* What is required *
The answer consists solely of the listing's lines from the first through the line containing "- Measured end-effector", each reproduced exactly.

....

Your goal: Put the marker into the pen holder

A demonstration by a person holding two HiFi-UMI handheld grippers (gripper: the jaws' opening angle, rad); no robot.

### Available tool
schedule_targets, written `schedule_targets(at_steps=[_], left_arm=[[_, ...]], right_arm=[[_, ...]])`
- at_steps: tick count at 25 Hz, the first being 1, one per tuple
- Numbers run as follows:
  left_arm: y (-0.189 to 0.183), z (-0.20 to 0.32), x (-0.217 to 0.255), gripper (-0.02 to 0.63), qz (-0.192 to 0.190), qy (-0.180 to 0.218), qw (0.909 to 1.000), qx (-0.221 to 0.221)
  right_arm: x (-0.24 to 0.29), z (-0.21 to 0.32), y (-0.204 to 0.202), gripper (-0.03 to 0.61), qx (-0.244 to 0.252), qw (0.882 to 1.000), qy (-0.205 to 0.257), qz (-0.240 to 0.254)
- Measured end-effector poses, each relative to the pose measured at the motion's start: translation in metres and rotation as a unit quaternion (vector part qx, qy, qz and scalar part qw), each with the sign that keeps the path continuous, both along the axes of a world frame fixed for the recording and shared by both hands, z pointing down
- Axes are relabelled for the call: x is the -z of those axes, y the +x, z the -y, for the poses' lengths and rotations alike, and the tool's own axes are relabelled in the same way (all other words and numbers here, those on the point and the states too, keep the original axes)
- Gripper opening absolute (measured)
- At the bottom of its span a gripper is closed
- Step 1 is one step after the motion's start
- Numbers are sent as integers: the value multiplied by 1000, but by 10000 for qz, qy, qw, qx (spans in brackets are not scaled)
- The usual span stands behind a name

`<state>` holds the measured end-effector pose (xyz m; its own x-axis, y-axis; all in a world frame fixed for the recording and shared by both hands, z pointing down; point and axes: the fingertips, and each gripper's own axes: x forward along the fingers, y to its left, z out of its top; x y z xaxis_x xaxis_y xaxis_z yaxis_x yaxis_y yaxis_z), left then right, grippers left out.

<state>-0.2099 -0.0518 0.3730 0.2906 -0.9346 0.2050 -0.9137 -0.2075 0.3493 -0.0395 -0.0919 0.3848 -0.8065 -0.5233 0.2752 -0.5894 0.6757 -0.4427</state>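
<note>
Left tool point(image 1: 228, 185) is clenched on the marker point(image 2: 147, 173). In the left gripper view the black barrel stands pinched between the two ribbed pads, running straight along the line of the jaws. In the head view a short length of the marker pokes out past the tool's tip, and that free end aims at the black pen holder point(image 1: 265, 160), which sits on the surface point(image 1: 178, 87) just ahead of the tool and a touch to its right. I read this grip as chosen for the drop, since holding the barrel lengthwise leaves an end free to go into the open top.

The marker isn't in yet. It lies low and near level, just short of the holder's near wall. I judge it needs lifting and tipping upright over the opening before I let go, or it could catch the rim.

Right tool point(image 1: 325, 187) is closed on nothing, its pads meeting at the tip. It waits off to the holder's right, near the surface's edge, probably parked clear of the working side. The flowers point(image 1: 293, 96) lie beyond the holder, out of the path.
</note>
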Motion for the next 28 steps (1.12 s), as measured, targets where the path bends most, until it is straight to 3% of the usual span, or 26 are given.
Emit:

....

* Reply *
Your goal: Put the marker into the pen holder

A demonstration by a person holding two HiFi-UMI handheld grippers (gripper: the jaws' opening angle, rad); no robot.

### Available tool
schedule_targets, written `schedule_targets(at_steps=[_], left_arm=[[_, ...]], right_arm=[[_, ...]])`
- at_steps: tick count at 25 Hz, the first being 1, one per tuple
- Numbers run as follows:
  left_arm: y (-0.189 to 0.183), z (-0.20 to 0.32), x (-0.217 to 0.255), gripper (-0.02 to 0.63), qz (-0.192 to 0.190), qy (-0.180 to 0.218), qw (0.909 to 1.000), qx (-0.221 to 0.221)
  right_arm: x (-0.24 to 0.29), z (-0.21 to 0.32), y (-0.204 to 0.202), gripper (-0.03 to 0.61), qx (-0.244 to 0.252), qw (0.882 to 1.000), qy (-0.205 to 0.257), qz (-0.240 to 0.254)
- Measured end-effector poses, each relative to the pose measured at the motion's start: translation in metres and rotation as a unit quaternion (vector part qx, qy, qz and scalar part qw), each with the sign that keeps the path continuous, both along the axes of a world frame fixed for the recording and shared by both hands, z pointing down

Nothing more is needed to finish the exercise.